What this task involves = Print the data again, exactly.

Provided information =
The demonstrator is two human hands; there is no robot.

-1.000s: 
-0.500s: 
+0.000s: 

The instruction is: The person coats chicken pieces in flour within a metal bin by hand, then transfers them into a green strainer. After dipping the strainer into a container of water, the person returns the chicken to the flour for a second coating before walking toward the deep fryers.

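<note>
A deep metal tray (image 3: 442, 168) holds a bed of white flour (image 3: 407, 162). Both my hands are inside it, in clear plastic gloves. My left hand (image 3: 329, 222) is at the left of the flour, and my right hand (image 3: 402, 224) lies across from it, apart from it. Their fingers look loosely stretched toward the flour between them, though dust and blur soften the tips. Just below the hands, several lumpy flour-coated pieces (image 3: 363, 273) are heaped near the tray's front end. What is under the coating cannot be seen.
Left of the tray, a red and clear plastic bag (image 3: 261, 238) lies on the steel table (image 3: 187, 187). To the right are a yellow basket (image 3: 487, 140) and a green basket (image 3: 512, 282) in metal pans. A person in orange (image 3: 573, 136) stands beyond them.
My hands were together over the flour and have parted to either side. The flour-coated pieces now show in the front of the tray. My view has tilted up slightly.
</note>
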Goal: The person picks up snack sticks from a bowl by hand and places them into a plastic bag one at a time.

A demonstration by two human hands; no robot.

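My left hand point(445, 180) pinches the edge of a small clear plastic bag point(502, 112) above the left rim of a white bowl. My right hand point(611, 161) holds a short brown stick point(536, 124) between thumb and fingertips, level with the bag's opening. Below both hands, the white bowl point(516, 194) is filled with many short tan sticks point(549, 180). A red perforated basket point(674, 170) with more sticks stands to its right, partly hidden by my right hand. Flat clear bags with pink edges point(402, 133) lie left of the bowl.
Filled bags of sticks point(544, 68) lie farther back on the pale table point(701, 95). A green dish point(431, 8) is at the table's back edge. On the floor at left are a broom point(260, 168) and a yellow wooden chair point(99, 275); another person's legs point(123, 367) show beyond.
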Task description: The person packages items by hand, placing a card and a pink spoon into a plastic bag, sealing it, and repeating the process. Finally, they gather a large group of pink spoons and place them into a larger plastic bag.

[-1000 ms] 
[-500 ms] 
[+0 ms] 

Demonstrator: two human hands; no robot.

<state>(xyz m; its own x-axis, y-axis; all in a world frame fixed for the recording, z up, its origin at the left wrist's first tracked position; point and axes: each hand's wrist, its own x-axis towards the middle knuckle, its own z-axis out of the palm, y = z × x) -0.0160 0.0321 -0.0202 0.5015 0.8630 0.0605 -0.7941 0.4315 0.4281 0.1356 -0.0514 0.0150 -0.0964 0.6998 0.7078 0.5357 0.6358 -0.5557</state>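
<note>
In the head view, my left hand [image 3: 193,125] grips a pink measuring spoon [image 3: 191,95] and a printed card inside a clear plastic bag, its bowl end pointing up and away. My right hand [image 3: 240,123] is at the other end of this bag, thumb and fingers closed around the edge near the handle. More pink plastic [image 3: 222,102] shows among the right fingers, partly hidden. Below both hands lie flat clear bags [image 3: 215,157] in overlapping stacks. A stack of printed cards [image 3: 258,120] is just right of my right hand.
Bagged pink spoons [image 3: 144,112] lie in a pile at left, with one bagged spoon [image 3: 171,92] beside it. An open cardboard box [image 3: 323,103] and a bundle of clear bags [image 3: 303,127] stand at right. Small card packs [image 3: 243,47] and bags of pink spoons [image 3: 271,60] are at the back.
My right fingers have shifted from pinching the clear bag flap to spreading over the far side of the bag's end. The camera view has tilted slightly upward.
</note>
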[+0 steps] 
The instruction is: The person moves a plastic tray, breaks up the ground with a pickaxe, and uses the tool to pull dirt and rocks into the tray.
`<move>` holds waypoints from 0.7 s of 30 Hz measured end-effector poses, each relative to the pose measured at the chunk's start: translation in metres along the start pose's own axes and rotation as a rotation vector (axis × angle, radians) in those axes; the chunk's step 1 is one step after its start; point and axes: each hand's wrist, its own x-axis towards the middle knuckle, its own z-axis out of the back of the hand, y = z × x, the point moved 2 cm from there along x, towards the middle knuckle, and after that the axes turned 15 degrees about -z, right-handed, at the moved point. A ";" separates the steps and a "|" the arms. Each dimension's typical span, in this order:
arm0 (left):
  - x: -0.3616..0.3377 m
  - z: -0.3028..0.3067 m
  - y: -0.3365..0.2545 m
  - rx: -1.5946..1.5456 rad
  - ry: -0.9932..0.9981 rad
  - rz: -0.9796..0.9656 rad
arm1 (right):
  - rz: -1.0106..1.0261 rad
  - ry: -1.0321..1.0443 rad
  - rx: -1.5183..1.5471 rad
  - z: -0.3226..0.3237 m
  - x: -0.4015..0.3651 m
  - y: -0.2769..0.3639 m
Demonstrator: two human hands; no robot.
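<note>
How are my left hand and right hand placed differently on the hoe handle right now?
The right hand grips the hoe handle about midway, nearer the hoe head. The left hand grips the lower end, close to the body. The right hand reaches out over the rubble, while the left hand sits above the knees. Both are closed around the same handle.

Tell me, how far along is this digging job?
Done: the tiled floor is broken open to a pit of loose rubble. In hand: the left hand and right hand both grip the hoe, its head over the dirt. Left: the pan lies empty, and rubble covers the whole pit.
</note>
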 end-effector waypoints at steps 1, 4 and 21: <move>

Problem solution =
The demonstrator is two human hands; there is no robot.

-1.000s: 
-0.500s: 
+0.000s: 

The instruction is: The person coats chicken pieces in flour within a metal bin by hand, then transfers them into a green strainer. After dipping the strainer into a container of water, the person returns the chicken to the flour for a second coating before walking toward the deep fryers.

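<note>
A deep metal tray (image 3: 442, 168) holds a bed of white flour (image 3: 407, 162). Both my hands are inside it, in clear plastic gloves. My left hand (image 3: 329, 222) is at the left of the flour, and my right hand (image 3: 402, 224) lies across from it, apart from it. Their fingers look loosely stretched toward the flour between them, though dust and blur soften the tips. Just below the hands, several lumpy flour-coated pieces (image 3: 363, 273) are heaped near the tray's front end. What is under the coating cannot be seen.
Left of the tray, a red and clear plastic bag (image 3: 261, 238) lies on the steel table (image 3: 187, 187). To the right are a yellow basket (image 3: 487, 140) and a green basket (image 3: 512, 282) in metal pans. A person in orange (image 3: 573, 136) stands beyond them.
My hands were together over the flour and have parted to either side. The flour-coated pieces now show in the front of the tray. My view has tilted up slightly.
</note>
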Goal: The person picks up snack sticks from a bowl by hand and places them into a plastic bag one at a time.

A demonstration by two human hands; no robot.

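My left hand point(445, 180) pinches the edge of a small clear plastic bag point(502, 112) above the left rim of a white bowl. My right hand point(611, 161) holds a short brown stick point(536, 124) between thumb and fingertips, level with the bag's opening. Below both hands, the white bowl point(516, 194) is filled with many short tan sticks point(549, 180). A red perforated basket point(674, 170) with more sticks stands to its right, partly hidden by my right hand. Flat clear bags with pink edges point(402, 133) lie left of the bowl.
Filled bags of sticks point(544, 68) lie farther back on the pale table point(701, 95). A green dish point(431, 8) is at the table's back edge. On the floor at left are a broom point(260, 168) and a yellow wooden chair point(99, 275); another person's legs point(123, 367) show beyond.
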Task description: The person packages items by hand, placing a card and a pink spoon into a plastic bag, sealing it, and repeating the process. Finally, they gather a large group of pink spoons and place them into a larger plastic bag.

[-1000 ms] 
[-500 ms] 
[+0 ms] 

Demonstrator: two human hands; no robot.

<state>(xyz m; its own x-axis, y-axis; all in a world frame fixed for the recording, z up, its origin at the left wrist's first tracked position; point and axes: each hand's wrist, its own x-axis towards the middle knuckle, its own z-axis out of the palm, y = z × x) -0.0160 0.0321 -0.0202 0.5015 0.8630 0.0605 -0.7941 0.4315 0.4281 0.1356 -0.0514 0.0150 -0.0964 0.6998 0.7078 0.5357 0.6358 -0.5557</state>
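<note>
In the head view, my left hand [image 3: 193,125] grips a pink measuring spoon [image 3: 191,95] and a printed card inside a clear plastic bag, its bowl end pointing up and away. My right hand [image 3: 240,123] is at the other end of this bag, thumb and fingers closed around the edge near the handle. More pink plastic [image 3: 222,102] shows among the right fingers, partly hidden. Below both hands lie flat clear bags [image 3: 215,157] in overlapping stacks. A stack of printed cards [image 3: 258,120] is just right of my right hand.
Bagged pink spoons [image 3: 144,112] lie in a pile at left, with one bagged spoon [image 3: 171,92] beside it. An open cardboard box [image 3: 323,103] and a bundle of clear bags [image 3: 303,127] stand at right. Small card packs [image 3: 243,47] and bags of pink spoons [image 3: 271,60] are at the back.
My right fingers have shifted from pinching the clear bag flap to spreading over the far side of the bag's end. The camera view has tilted slightly upward.
</note>
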[+0 steps] 
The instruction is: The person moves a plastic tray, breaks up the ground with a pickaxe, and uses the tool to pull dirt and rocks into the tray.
`<move>` holds waypoints from 0.7 s of 30 Hz measured end-effector poses, each relative to the pose measured at the chunk's start: translation in metres along the start pose's own axes and rotation as a rotation vector (axis × angle, radians) in those axes; the chunk's step 1 is one step after its start; point and axes: each hand's wrist, its own x-axis towards the middle knuckle, its own z-axis out of the back of the hand, y = z × x, the point moved 2 cm from there along x, towards the middle knuckle, and after that the axes turned 15 degrees about -z, right-handed, at the moved point. A ";" separates the steps and a "|" the arms. Each dimension's typical span, in this order:
arm0 (left):
  - x: -0.3616..0.3377 m
  - z: -0.3028..0.3067 m
  - y: -0.3365..0.2545 m
  - rx: -1.5946..1.5456 rad
  - ry: -0.9932..0.9981 rad
  - rz: -0.9796..0.9656 rad
arm1 (right):
  - rz: -1.0106..1.0261 rad
  - ry: -1.0321..1.0443 rad
  - rx: -1.5183..1.5471 rad
  - z: -0.3226..0.3237 m
  - x: -0.4015..0.3651 m
  - y: -0.2769..0.3639 m
Demonstrator: two human hands; no robot.
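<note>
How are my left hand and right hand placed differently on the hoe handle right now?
The right hand grips the hoe handle about midway, nearer the hoe head. The left hand grips the lower end, close to the body. The right hand reaches out over the rubble, while the left hand sits above the knees. Both are closed around the same handle.

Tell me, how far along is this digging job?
Done: the tiled floor is broken open to a pit of loose rubble. In hand: the left hand and right hand both grip the hoe, its head over the dirt. Left: the pan lies empty, and rubble covers the whole pit.
</note>
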 end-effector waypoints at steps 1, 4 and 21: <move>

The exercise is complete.